Tips to Avoid Fair Housing Complaints
Aug 27, 2018, 15:49 PM by Josh Dye
Getting a Fair Housing complaint can lead to expensive legal bills and fines for landlords. Follow these customer service tips to avoid complaints:
- Focus on the renter's wants and needs. Sometimes a landlord will show available units based on his or her needs instead of a renter's. This can lead to steering and discrimination. Find out what the renter wants and meet his or her needs first.
- Protected classes are not selling points. Remember that great vacation you took to a foreign land? Sometimes it is exciting to meet a prospective renter with whom we feel a special connection. However, attempting to connect with someone based on a protected class (e.g. national origin, race) increases the risk that you will get a Fair Housing complaint. What if the renter thinks you are making an issue of their national origin instead of just being friendly?
- Let each renter know all of their options. If a renter is looking for a two bedroom and you have multiple two bedroom units available, let him or her know about each one. Fair Housing is about equal choice and treatment. Let renters know all of their options!
- Return every phone call and email. Fair Housing requires that you treat all renters equally. Therefore, make sure you return all phone calls so nobody thinks you are not calling them back based on discrimination.

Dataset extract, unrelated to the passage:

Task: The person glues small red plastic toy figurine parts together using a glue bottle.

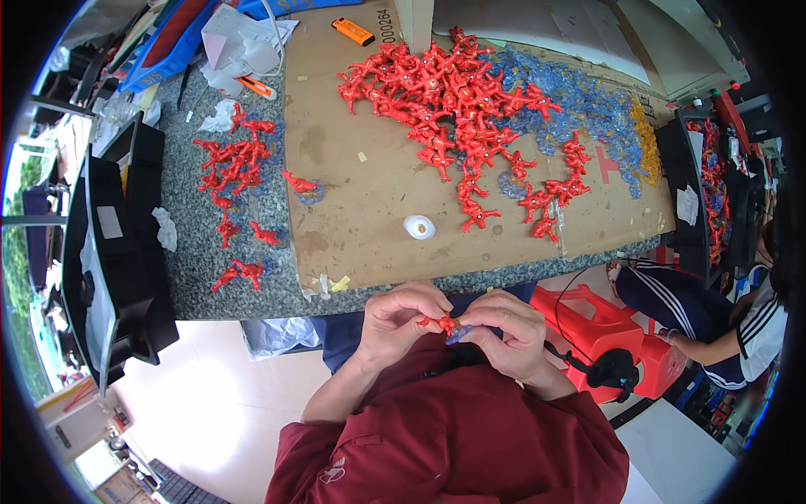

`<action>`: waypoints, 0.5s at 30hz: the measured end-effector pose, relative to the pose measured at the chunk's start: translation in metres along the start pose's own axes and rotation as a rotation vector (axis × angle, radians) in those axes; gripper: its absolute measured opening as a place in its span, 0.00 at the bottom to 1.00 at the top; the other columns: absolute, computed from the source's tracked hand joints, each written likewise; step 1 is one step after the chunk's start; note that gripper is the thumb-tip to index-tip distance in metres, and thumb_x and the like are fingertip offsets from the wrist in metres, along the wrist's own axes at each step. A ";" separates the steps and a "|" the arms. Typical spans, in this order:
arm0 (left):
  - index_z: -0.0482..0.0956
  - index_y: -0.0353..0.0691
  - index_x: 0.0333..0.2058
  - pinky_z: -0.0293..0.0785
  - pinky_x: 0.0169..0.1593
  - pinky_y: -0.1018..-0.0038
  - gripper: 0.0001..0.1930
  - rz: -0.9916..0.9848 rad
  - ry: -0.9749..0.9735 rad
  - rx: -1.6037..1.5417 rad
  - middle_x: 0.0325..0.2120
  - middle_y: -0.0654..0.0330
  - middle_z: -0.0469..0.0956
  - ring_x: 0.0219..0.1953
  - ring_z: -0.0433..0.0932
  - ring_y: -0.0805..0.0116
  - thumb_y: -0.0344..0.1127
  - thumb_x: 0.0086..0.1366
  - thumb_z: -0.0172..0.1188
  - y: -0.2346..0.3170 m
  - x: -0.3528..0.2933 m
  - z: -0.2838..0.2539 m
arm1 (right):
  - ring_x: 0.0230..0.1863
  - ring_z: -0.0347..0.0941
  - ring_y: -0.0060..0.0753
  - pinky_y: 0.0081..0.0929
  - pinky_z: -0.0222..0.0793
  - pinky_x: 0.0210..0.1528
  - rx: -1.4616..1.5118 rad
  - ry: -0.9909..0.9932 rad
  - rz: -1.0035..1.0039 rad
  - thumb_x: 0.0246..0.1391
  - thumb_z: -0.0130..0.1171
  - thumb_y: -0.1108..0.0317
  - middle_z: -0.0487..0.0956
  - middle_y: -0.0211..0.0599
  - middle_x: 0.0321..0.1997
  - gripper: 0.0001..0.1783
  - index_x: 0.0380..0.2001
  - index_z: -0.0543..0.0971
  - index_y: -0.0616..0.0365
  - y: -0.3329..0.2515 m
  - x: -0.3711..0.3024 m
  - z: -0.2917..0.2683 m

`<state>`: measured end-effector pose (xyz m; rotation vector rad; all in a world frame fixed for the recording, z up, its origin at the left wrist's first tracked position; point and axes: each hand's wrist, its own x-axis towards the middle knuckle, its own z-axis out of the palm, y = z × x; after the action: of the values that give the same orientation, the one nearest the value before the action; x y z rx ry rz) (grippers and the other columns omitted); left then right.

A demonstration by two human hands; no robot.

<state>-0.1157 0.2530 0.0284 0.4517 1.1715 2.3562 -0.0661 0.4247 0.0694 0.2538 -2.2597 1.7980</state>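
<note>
Pinching glossy red figurine (446, 322) between left hand (405, 314) and right hand (509, 331); translucent bluish piece (458, 335) against it.

Figurine heap (445, 92) on cardboard (361, 231), loose pieces (588, 105) right of it, more figurines (232, 164) left on tabletop (193, 286)

Table: it has a grey speckled top (201, 286), like stone, and a sheet of brown cardboard (378, 244) covers a big part; a pale post (415, 25) stands at the far side.
Floor: it is pale and smooth (159, 412), with a strong white shine at lower left.
Window side: bright daylight and green leaves (27, 181) (the lens bends this edge).
Seat: a red plastic stool (621, 332), at right.
Lower right: a flat white surface (676, 445).
</note>
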 end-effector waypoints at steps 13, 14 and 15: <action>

If your advertised unit is no longer available and you don't want to call people back, put a message on your voicemail that states the unit is not available and phone calls will not be returned.
- Treat everyone the same. Treating everyone the same requires that you take a professional approach to interactions with renters. It is a business relationship where you are required to treat everyone the same, regardless of your personal preferences.
- Script your tour. Have a pre-planned, set process by which you show all renters your property and follow it every time. This way nobody receives special treatment and you don't leave room for a complaint from someone who feels like they were provided a lower level of service.